It was the night before Christmas.
Well, to be more precise, it was the afternoon before Christmas. But before I take you into the beating heart of the action, let’s get one thing out of the way. I know from experience that if it comes up later, it will distract you so much that you won’t be able to concentrate on anything else I tell you.
My name is Jubilee Dougal. Take a moment and let it sink in.
See, when you get it up front, it’s not that bad. Now imagine I was halfway through some long story (like I’m about to be), and I dropped that one on you. “By the way, my name is Jubilee.” You wouldn’t know what to do next.
I realize Jubilee is a bit of a stripper name. You probably think I have heard the call of the pole. But no. If you saw me, you’d get the idea pretty quickly that I’m not a stripper (I think). I have a little black bob. I wear glasses half the time, and contacts the other half. I’m sixteen, I sing in choir, I attend Mathletes events. I play field hockey, which lacks the undulating, baby-oiled grace that is the stripper’s stock and trade. (I have no problem with strippers, in case any strippers are reading this. I’m just not one. My major concern, stripage-wise, is the latex. I think latex is probably bad for your skin because it doesn’t allow it to breathe.)

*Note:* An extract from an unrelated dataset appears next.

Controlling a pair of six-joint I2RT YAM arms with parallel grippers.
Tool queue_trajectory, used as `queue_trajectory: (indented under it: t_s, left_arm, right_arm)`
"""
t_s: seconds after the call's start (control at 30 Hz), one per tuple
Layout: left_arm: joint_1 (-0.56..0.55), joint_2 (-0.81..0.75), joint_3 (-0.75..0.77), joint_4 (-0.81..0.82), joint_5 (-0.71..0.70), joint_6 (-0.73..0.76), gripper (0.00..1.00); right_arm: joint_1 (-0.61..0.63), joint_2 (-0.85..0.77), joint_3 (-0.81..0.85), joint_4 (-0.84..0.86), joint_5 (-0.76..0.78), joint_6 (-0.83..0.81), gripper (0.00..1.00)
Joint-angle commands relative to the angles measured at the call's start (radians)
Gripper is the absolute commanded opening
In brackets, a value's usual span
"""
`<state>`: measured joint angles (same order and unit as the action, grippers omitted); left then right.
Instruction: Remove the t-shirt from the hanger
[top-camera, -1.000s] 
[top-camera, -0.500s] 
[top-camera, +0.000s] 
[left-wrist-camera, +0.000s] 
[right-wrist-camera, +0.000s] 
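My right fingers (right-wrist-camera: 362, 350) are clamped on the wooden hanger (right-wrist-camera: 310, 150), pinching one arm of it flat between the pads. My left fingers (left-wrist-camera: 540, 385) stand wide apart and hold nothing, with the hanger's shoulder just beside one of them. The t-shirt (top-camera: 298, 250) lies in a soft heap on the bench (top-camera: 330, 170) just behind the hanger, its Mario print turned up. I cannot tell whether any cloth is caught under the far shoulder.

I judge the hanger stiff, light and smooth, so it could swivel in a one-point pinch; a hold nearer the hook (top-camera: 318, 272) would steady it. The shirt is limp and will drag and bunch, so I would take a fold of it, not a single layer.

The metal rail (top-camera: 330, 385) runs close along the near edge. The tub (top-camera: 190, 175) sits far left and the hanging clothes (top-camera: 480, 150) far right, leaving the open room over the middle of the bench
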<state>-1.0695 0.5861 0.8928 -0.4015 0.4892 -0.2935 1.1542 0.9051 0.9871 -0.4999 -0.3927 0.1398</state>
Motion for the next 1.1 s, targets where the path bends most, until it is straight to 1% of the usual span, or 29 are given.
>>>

My objection is that Jubilee isn’t a name—it’s some kind of a party. No one knows what kind. Have you ever heard of someone throwing a jubilee? And if you did, would you go? Because I wouldn’t. It sounds like something where you have to rent a large inflatable object, put up bunting, and make a complicated plan for trash disposal.
Come to think of it, it might be interchangeable with hoedown.

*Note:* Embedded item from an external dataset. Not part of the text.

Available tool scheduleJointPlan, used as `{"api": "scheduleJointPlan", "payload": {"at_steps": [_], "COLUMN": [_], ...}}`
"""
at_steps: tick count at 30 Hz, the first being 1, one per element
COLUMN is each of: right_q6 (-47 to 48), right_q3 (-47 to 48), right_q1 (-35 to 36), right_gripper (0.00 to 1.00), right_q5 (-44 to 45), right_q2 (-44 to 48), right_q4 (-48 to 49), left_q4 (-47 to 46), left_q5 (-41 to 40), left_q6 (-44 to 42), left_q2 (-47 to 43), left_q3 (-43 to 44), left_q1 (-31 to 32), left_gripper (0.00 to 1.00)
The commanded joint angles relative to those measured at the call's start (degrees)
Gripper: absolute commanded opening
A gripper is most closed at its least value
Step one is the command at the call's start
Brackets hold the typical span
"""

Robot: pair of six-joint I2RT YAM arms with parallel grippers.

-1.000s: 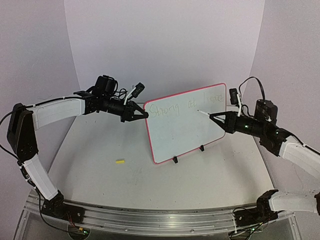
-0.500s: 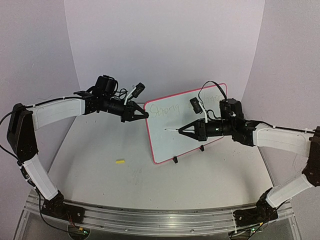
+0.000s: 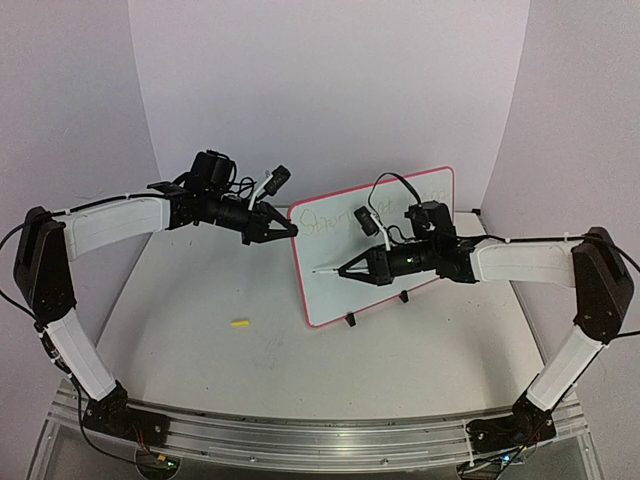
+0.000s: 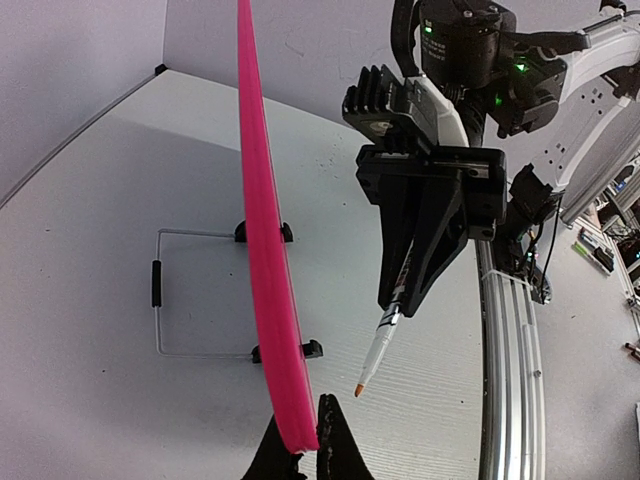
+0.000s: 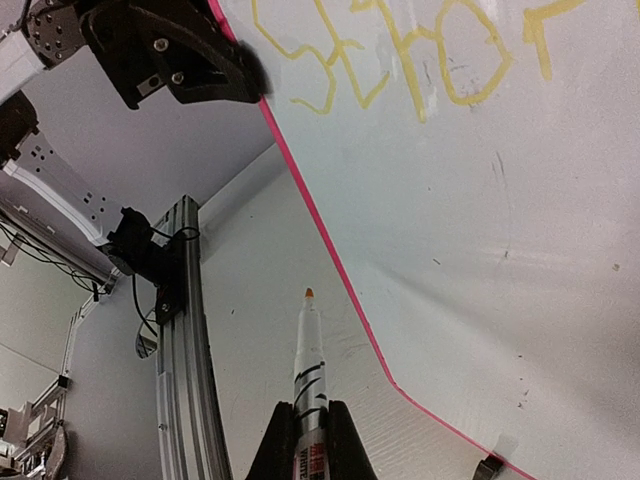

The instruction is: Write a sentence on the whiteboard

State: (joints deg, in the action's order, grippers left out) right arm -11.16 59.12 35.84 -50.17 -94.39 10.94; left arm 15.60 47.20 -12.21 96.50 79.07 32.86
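- Top external view: the whiteboard [image 3: 372, 262] stands on small black feet [image 3: 351, 320] on the table [image 3: 200, 300], its pink-red rim showing all round and its face turned toward the arms.
- Left arm [image 3: 115, 225] reaches to the whiteboard's upper left corner; the left jaws are clamped on the rim there. The left wrist view shows the pink edge pinched between the two fingertips [image 4: 335, 440].
- Right arm [image 3: 520, 262] stretches across the front of the whiteboard. The right jaws are closed tight on a white marker [image 3: 328, 268], which sticks out past them toward the whiteboard's lower left area.
- The marker's orange tip is near the whiteboard's face. In the left wrist view a clear gap lies between tip and rim, so the tip does not touch.
- The sentence [image 3: 332, 217] runs in yellow cursive along the whiteboard's upper part, above the marker tip. The right wrist view shows its opening letters, roughly "Stro", large and clear. In the top external view the right arm covers the far end of the line.
- Behind the whiteboard a thin wire stand [image 4: 157, 300] lies flat on the table, joined at the feet.
- A small yellow piece [image 3: 240, 323] lies on the table in front of the whiteboard and to its left, well apart from it and from both jaws.
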Motion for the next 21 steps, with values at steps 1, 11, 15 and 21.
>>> {"api": "scheduleJointPlan", "payload": {"at_steps": [1, 11, 15, 21], "right_q6": [1.23, 0.84, 0.60, 0.50], "right_q3": [2.57, 2.23, 2.42, 3.36], "right_q1": [0.55, 0.55, 0.60, 0.55], "right_gripper": [0.00, 0.00, 0.00, 0.00], "right_q5": [0.81, 7.91, 8.96, 8.66], "right_q2": [-1.26, -1.78, -2.04, -3.24], "right_q4": [1.54, 3.83, 4.65, 4.79], "left_q4": [3.47, 3.55, 3.56, 3.63], "left_q5": [0.65, 0.48, 0.45, 0.31], "left_q6": [-3.22, -3.35, -3.36, -3.43], "left_q2": [-1.07, -1.51, -1.74, -1.74], "left_q3": [0.03, 0.03, 0.04, 0.03], "left_q1": [1.42, 1.54, 1.60, 1.77], "left_gripper": [0.00, 0.00, 0.00, 0.00]}}
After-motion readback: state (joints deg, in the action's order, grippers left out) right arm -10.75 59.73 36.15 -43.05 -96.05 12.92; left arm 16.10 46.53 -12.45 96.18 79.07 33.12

My name has a lot to do with this story, and like I said, it was the afternoon before Christmas. I was having one of those days when you feel that life . . . likes you. Finals were over and school was done until New Year’s. I was alone in our house, which was feeling very cozy and snug. I was dressed for the night in a new outfit I’d saved for—a black skirt, tights, a sparkly red T-shirt, and my new black boots. I was drinking a little eggnog latte that I’d cooked up for myself. All my presents were wrapped and ready to go. It was all leading up to the big event: at six, I was supposed to go to Noah’s house—Noah Price, my boyfriend—for his family’s annual Christmas Eve Smorgasbord.
The Price Family Annual Smorgasbord is a big deal in our personal history. It was how we got together in the first place. Before the Smorgasbord, Noah Price was just a star in my sky . . . constant, familiar, bright, and far above me. I’d known Noah since the fourth grade, but it felt like I knew him in the same way that I know people on television. I knew the name. I watched the show. Sure, Noah was a bit closer than that . . . but somehow when it’s real, when it’s your life . . . that person can feel even farther off and more unobtainable than an actual celebrity. Proximity doesn’t breed familiarity.
I had always liked him, but it never really occurred to me to like him, like him. I never thought that was a reasonable thing to want. He was a year older than me, a foot taller, broad of shoulder, bright of eye, and floppy of hair. Noah was the whole package—athlete, academic, school-government bigwig—the kind of person you think must only date models or spies or people who have laboratories named after them.
So when Noah invited me to come along to El Smorgasbord on Christmas Eve last year, I more or less ruptured an eye in my excitement and confusion. I couldn’t walk straight for three days when I got the invitation. It was so bad that I actually had to consciously practice walking in my room before I went to his house. I had no idea if he had asked me because he liked me, or if his mom made him (our parents know each other), or because he lost a bet. All my friends were just as excited, but they seemed to understand it more than I did. They assured me that he had been eyeing me in Mathletes, laughing at my attempts at trigonometry jokes, bringing me up in conversation.
It was all so crazy . . . as weird as finding out that someone had written a book about my life or something.
When I got there, I spent most of the night safely propped up in a corner talking to his sister, who (though I love her) is not exactly deep. There is only so much you can say about your favorite brands of hoodies before you feel the conversational walls closing in. But she can go like a champion. Elise has some Thoughts on the Subject.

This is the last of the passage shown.